Pursuant to § 537.610.1,3 a political subdivision, such as the District, may purchase liability insurance for tort claims and, in doing so, waive its sovereign immunity for claims covered by the insurance policy. Here, it is undisputed the District purchased liability insurance covering the type of claim Newsome brought. The District, though, argues it preserved its sovereign immunity that would have otherwise been waived by its purchase of liability insurance because its 2011-12 policy included an endorsement ("Endorsement 13") stating the insurer "shall not be liable to make any payment for Loss in connection with any Claim made against any Insured ... that is barred by the defense of sovereign immunity" and "nothing contained in this Policy shall constitute a waiver of the defense of ‘sovereign immunity. [’]" This Court has held a political subdivision preserves its sovereign immunity when it "purchase[s] an insurance policy that disclaim[s] coverage for any actions that would be prohibited by sovereign immunity." City of Grandview , 490 S.W.3d at 372.

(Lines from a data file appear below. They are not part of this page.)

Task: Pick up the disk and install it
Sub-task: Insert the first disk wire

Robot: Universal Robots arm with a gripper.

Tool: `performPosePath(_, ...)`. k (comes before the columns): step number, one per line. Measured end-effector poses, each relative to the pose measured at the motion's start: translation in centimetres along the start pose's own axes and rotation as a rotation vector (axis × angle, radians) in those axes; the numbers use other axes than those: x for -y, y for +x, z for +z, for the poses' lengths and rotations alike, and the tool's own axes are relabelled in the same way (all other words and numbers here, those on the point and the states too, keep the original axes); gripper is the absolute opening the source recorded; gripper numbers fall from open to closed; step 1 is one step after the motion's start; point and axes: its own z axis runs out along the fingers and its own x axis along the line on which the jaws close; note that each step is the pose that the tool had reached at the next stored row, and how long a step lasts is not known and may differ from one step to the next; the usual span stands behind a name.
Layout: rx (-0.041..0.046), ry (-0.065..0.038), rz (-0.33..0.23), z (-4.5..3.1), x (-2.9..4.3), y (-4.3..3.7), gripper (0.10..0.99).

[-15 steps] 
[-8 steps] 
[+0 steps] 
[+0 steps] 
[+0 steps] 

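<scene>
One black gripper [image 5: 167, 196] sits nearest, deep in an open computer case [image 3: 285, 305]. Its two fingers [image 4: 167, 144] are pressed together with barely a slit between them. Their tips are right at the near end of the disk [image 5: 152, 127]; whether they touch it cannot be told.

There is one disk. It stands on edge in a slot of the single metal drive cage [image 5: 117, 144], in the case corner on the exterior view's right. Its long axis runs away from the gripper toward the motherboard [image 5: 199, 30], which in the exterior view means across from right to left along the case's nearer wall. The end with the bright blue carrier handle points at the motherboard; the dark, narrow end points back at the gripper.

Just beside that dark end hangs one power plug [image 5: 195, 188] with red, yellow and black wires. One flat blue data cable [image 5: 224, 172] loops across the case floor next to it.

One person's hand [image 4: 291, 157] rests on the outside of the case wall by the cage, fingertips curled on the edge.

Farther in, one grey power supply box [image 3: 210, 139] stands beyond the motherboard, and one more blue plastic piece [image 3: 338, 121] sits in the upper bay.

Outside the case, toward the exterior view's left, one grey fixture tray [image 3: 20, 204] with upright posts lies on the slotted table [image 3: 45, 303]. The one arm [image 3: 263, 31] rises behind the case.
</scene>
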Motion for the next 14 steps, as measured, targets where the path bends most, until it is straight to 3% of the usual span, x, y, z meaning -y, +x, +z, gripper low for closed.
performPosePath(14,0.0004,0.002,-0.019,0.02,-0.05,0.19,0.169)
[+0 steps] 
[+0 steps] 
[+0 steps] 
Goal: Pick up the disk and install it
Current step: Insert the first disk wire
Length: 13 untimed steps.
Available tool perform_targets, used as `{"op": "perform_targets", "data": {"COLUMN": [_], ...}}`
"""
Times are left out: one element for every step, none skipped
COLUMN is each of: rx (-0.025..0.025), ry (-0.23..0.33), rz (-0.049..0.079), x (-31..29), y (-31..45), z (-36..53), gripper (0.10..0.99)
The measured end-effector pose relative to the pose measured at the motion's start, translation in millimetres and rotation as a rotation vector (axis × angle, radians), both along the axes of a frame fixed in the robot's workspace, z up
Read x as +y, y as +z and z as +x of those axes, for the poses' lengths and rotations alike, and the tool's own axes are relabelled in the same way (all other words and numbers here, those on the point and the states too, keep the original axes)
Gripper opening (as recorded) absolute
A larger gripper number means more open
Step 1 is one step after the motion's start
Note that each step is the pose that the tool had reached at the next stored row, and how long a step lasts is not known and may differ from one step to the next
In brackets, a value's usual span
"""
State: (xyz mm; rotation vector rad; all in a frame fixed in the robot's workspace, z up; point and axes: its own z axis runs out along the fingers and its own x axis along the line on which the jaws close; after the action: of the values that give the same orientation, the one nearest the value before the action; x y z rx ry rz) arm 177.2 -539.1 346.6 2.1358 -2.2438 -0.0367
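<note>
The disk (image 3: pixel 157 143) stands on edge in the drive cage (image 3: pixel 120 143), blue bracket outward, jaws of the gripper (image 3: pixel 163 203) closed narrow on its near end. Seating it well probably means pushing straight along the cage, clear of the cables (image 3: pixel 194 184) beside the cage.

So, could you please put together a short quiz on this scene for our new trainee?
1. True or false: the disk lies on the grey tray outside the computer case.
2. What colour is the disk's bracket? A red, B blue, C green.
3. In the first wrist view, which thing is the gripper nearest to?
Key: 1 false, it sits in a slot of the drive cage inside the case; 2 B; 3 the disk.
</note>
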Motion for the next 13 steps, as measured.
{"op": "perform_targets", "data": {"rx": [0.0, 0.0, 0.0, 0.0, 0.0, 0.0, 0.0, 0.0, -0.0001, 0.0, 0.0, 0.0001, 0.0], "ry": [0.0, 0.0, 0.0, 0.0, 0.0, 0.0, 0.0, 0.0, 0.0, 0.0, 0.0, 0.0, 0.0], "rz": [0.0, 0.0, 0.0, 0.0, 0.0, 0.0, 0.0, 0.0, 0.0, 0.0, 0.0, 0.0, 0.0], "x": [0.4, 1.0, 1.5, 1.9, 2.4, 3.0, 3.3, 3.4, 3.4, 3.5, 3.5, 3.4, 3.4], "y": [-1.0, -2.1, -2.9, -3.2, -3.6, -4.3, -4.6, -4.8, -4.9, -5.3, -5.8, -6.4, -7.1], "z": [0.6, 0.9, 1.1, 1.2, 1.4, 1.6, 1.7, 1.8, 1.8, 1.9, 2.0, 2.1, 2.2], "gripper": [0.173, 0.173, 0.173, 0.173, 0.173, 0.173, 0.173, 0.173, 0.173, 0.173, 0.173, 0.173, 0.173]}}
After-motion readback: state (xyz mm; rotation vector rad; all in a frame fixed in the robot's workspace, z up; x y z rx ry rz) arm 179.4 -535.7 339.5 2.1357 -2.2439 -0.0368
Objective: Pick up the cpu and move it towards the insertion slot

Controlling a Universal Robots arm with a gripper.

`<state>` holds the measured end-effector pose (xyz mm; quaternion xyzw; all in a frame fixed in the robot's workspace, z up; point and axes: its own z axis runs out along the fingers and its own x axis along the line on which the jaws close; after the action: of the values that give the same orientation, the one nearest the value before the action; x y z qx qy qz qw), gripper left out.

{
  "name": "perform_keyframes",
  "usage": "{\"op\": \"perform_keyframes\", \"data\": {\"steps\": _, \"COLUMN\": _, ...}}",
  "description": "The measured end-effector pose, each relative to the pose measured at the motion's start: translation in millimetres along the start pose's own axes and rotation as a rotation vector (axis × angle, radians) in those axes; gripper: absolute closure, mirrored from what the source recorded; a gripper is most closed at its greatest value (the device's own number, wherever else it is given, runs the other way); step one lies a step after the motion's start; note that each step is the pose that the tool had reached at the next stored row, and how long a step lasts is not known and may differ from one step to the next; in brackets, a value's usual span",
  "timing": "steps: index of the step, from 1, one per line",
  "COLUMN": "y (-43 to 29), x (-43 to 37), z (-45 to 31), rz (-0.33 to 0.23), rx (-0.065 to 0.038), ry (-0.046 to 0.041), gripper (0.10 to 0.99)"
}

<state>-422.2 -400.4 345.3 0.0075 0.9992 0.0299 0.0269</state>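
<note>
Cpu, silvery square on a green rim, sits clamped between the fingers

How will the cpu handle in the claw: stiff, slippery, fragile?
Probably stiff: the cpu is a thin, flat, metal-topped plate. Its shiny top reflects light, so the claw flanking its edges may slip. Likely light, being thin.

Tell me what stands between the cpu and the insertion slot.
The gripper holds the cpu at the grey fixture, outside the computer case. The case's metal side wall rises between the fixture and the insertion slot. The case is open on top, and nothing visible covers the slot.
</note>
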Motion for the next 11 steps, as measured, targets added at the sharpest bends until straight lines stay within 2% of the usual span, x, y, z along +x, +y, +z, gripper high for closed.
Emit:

While both the District and Newsome argue over the effective date of Endorsement 13, as well as whether the District's 2011-12 policy or 2010-11 policy applies to Newsome's claim,4 this Court need not reach those issues because Endorsement 13 never became part of the 2011-12 policy. Section 432.070 provides:

No county, city, town, village, school township, school district or other municipal corporation shall make any contract, unless the same shall be within the scope of its powers or be expressly authorized by law, nor unless such contract be made upon a consideration wholly to be performed or executed subsequent to the making of the contract; and such contract, including the consideration, shall be in writing and dated when made, and shall be subscribed by the parties thereto, or their agents authorized by law and duly appointed and authorized in writing.

(Emphasis added). As Newsome points out, Endorsement 13, which was not part of the original 2011-12 policy but was negotiated several months later, was not subscribed to by any authorized and appointed agent of the District.5 This fact is not disputed. Section 432.070 "requires the contracts made by a [school district] must be in writing and duly executed as provided in said statute. ...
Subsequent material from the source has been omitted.